And then as a final example:
[QuestionID] [AnswerID]
2 (ethnicity) 2 (black)
3 (car) 23 (lexus)
3 (car) 24 (buick)
This is asking for everyone who is black and owns a lexus or everyone who is black and owns a buick, which would be 2 people.
I know this isn't horribly complicated, but it is the most complex thing I've attempted yet, and any help would be greatly appreciated. I'm having a lot of trouble figuring out how to set up the where clause, and even general direction would be appreciated. There are also about 800,000 records in the respondentprofiles table, so it must be efficient.
The where clause I have set up isn't quite correct, because it will only get the records as if the different questions are being or'd together as opposed to and'ed. So it will return a row for that respondent even if only one answer matches, which is wrong. A particular respondent must meet all the conditions in the condition set to be selected.
Perhaps I need to select into a temp table question at a time or something? Or use some sort of grouping? I am just really confused on where to go with this.
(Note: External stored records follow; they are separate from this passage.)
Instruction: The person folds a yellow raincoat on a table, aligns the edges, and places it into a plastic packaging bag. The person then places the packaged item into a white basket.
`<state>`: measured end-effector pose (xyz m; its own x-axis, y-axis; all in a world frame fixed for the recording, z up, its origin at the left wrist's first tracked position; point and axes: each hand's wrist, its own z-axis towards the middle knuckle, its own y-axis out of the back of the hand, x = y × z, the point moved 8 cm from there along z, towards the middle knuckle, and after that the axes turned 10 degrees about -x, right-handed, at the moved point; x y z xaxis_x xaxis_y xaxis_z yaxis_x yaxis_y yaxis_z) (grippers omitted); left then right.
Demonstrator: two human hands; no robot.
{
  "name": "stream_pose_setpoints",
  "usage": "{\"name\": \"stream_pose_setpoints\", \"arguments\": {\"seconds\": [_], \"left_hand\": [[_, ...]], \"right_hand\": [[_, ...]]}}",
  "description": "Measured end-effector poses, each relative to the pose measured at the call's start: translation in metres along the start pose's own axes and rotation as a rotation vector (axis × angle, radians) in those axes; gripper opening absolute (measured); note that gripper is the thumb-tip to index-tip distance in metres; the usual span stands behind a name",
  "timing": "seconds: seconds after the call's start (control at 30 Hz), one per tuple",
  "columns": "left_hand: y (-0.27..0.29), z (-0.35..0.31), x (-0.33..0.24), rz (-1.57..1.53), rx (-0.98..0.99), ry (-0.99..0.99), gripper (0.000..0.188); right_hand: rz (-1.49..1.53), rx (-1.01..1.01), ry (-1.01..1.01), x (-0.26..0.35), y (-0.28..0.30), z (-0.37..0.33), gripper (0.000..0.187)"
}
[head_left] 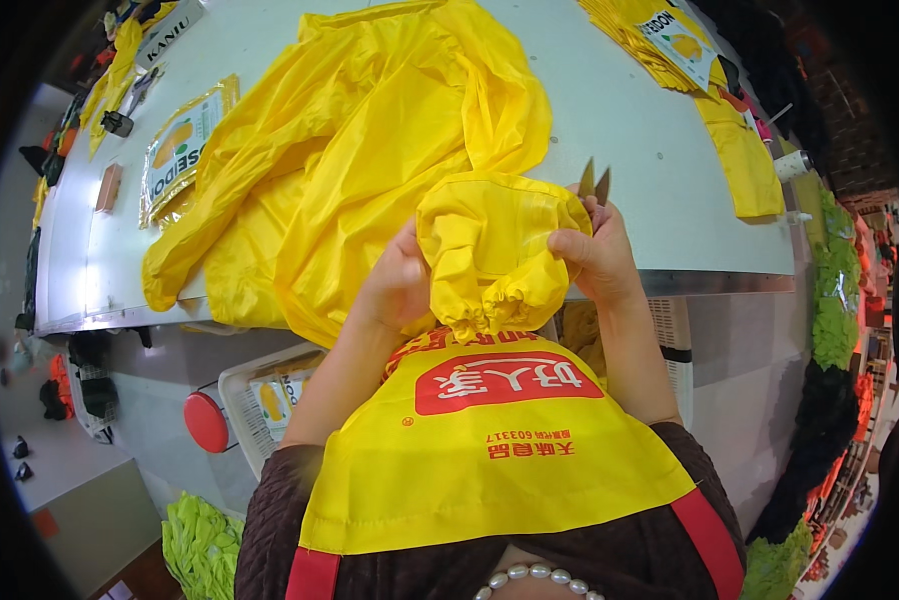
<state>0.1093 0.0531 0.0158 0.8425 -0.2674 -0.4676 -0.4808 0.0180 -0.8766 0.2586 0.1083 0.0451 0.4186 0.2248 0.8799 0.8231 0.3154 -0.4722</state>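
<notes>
Beyond a pearl necklace [540, 571], gathered yellow fabric [495, 235] is gripped at the surface's [650, 190] near edge by left hand [398, 282] and right hand [607, 258]; it could be nicked by bare scissor blades [603, 187] kept in the latter.

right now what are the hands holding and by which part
The left hand and right hand hold a gathered yellow fabric piece by its opposite sides; the right also holds snips by their handle end.
</notes>
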Motion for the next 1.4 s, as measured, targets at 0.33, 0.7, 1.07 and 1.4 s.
{"name": "stream_pose_setpoints", "arguments": {"seconds": [0.33,0.7,1.07,1.4], "left_hand": [[-0.016,-0.005,-0.014,0.455,-0.131,-0.125,0.094],[0.123,0.007,-0.101,1.234,-0.862,-0.854,0.017],[0.076,-0.089,-0.107,0.615,-0.855,-0.315,0.039],[0.277,-0.206,-0.373,-0.102,-0.892,-1.254,0.029]], "right_hand": [[-0.080,-0.150,0.157,0.001,0.002,0.014,0.025],[-1.021,0.128,0.855,-0.058,-0.076,0.007,0.017],[-0.511,0.068,0.348,0.009,-0.043,-0.015,0.012],[-0.229,-0.384,-0.281,-0.148,0.086,0.046,0.022]]}}
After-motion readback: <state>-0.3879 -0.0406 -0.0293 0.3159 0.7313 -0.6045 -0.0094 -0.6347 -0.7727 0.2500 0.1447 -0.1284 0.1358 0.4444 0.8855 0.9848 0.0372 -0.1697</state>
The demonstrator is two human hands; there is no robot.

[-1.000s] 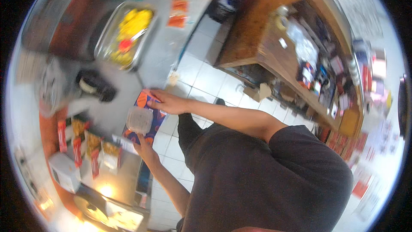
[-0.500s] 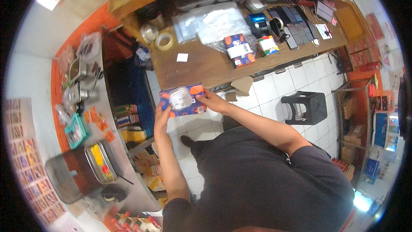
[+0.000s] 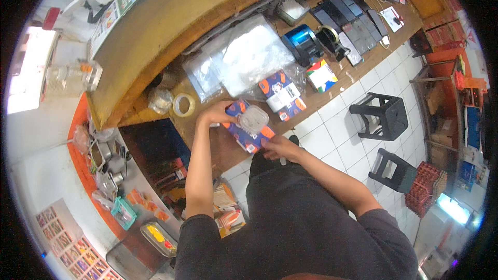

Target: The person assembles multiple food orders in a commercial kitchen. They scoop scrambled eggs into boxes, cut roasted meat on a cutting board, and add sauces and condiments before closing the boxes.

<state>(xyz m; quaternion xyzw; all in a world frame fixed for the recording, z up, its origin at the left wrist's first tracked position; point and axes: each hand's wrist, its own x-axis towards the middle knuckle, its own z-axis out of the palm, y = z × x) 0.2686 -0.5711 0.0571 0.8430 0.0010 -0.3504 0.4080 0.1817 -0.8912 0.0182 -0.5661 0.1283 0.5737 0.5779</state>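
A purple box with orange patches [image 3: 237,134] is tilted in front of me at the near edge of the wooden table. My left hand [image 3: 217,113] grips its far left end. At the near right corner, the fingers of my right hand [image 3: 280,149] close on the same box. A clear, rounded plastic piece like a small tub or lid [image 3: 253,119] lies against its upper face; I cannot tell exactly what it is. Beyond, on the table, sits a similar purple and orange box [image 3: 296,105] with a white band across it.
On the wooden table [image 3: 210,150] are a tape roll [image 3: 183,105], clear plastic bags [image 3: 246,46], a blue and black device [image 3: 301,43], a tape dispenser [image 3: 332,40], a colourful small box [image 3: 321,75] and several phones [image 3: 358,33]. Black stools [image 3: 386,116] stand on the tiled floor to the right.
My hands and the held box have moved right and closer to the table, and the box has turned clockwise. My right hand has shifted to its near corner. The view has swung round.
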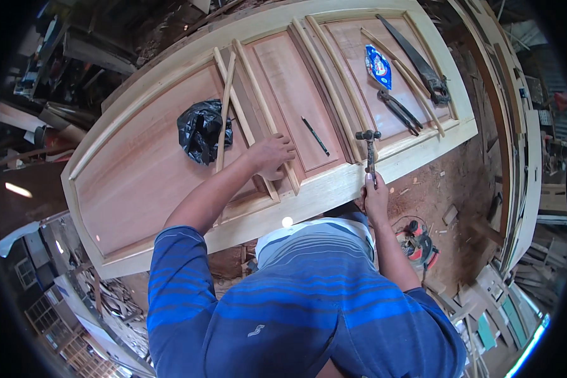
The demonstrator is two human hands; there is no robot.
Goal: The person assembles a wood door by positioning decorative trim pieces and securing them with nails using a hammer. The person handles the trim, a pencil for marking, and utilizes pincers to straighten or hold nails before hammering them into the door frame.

I hope I have provided enough information to adequately demonstrate my dilemma.
The examples below show how to get the respondent IDs of respondents who answered:
To question A, Yes
To question B, No
TO question C, Yes
Assuming you are actually using SQL server (you tagged both mysql and sql server in your question), you can use:
select id
from RespondentProfiles
where QuestionID = 'a'
and AnswerID = 'yes'
intersect
select id
from RespondentProfiles
where QuestionID = 'b'
and AnswerID = 'no'
intersect
select id
from RespondentProfiles
where QuestionID = 'c'
and AnswerID = 'yes'
Or if you are using MySQL you can use:
select id
from RespondentProfiles x
where QuestionID = 'a'
and AnswerID = 'yes'
join (select id
from RespondentProfiles
where QuestionID = 'b'
and AnswerID = 'no') y
on x.id = y.id
join (select id
from RespondentProfiles
where QuestionID = 'c'
and AnswerID = 'yes') z
on y.id = z.id
Just to add to my answer what I put in the comments - there is no need for your conditions table. You do not need to have such a table in order to query for respondents who answers 2+ questions a certain way. You can use inline views and/or subqueries to accomplish that. (or in the case of sql server, the intersect set operator)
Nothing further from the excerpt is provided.